Usually, when performing a left join on two tables, all rows of the left table (A) are kept, and the right table (B) is only joined for matching join conditions, e.g. A.ID = B.ID. This works fine with small test data sets.
However, when I try to join set A with a considerably larger set B (i.e., the number of unique IDs in B is about 100 times the number of unique IDs in A) the result dataset includes only those rows of A that have matching IDs with B, which -- in my understanding -- is a normal (inner) join.
I get the desired result table by left joining set A with only those rows of set B that have matching IDs with set A, but I do not understand why the simple left join does not yield the same result.
Unfortunately, I cannot replicate the result with test data.

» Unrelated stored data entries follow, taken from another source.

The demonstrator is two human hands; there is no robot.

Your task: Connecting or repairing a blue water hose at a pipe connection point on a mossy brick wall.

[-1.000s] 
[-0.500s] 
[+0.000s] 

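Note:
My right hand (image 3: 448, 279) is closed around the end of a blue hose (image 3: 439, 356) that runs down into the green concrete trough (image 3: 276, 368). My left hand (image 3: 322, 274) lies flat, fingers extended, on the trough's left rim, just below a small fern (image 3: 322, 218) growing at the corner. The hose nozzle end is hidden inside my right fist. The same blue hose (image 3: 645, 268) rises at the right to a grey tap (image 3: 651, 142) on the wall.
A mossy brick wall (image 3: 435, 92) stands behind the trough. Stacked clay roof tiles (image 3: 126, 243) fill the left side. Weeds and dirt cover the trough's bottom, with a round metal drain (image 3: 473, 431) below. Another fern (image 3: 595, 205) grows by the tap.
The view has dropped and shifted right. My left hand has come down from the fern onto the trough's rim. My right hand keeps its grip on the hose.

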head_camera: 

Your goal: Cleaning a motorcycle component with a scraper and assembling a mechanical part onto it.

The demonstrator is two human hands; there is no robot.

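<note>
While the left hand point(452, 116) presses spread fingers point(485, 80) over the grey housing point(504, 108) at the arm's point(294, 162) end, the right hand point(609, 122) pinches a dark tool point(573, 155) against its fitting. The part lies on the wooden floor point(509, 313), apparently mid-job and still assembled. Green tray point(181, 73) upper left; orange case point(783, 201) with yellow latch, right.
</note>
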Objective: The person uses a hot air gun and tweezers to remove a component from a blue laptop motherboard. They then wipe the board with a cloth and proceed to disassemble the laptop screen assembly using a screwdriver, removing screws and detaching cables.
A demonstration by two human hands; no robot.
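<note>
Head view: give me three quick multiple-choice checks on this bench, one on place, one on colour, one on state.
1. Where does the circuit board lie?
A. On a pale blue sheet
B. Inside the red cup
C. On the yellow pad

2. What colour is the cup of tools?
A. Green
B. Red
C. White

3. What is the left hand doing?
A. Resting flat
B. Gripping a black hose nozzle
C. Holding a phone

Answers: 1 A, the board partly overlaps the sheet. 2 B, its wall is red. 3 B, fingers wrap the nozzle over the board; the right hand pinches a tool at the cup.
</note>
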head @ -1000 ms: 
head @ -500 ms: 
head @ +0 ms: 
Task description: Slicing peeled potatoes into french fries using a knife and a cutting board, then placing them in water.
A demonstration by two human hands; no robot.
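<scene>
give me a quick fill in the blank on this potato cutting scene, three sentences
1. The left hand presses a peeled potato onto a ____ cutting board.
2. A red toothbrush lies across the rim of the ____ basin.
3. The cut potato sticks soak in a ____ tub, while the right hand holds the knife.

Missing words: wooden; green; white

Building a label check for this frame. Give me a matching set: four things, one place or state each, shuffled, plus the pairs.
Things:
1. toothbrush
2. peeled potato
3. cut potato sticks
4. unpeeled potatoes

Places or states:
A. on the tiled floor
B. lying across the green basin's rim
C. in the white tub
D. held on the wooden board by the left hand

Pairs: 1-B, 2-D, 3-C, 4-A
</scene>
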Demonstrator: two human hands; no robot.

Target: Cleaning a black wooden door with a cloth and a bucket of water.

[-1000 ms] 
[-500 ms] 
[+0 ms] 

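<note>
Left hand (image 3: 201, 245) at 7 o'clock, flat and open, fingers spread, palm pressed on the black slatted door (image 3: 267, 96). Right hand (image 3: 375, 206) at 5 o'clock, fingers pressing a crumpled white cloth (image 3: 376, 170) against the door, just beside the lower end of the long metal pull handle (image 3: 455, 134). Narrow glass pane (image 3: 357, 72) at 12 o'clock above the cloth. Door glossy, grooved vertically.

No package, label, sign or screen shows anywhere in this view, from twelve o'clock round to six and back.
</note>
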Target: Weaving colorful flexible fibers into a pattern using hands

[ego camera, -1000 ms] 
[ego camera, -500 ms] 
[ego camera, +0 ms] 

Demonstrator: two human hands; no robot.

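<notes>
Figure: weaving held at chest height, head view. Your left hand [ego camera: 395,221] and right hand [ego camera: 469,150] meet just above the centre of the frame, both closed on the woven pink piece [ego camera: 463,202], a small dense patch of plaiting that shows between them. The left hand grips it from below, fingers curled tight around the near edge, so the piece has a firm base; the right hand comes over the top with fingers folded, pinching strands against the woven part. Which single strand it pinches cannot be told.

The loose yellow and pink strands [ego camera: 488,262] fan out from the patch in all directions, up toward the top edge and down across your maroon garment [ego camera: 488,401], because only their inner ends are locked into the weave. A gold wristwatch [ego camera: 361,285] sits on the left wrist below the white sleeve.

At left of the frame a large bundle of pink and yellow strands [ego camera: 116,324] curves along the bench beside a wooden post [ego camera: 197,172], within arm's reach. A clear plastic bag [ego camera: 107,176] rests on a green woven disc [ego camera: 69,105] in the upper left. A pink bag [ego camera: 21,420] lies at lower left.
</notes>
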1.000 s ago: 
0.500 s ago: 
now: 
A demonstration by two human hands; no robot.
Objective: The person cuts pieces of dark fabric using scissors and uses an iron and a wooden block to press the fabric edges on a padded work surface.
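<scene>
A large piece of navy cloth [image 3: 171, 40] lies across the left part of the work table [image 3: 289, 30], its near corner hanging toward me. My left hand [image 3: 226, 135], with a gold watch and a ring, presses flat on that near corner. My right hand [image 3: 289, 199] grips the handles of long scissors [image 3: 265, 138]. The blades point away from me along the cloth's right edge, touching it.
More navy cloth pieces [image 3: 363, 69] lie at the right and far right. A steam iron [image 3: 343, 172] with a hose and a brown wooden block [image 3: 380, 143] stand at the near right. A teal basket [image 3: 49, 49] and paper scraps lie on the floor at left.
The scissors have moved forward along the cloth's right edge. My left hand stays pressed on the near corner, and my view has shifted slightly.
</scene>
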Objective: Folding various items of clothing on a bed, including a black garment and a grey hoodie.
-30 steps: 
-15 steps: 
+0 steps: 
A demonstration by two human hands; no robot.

In general, are there possible reasons for a truncated left table after a left join?
EDIT:
set A:
ID name
X1 AB
X2 XY
X3 VT
X4 ZY
X5 YZ
X6 KJ
X7 HA
X8 BK
X9 LM
set B:
ID Var1
X1 blue
X11 red
X3 yellow
X4 blue
X12 yellow
X6 red
X7 orange
X7 blue
X8 green
X9 green
X10 blue
This gives a truncated set A:
select A.*, B.Var1 from
setA A
left join setB B
on A.ID = B.ID
where B.Var1 = 'blue';
This gives what I want:
select A.*, B.Var1 from
setA A
left join (select * from setB where Var1 = 'blue') B
on A.ID = B.ID;
I now understand that where
placed after the join
filters the join result, and that I need to see join
and where
as two separate tasks (correct?).
However, it does not seem that natural to me (as a non-expert) that where B.Var1 = 'blue'
filters the join result although it says B.Var1
and not only Var1
, which I could understand more easily to refer to the join result. The B.
suggests (to me) somehow to affect the left table used in the join.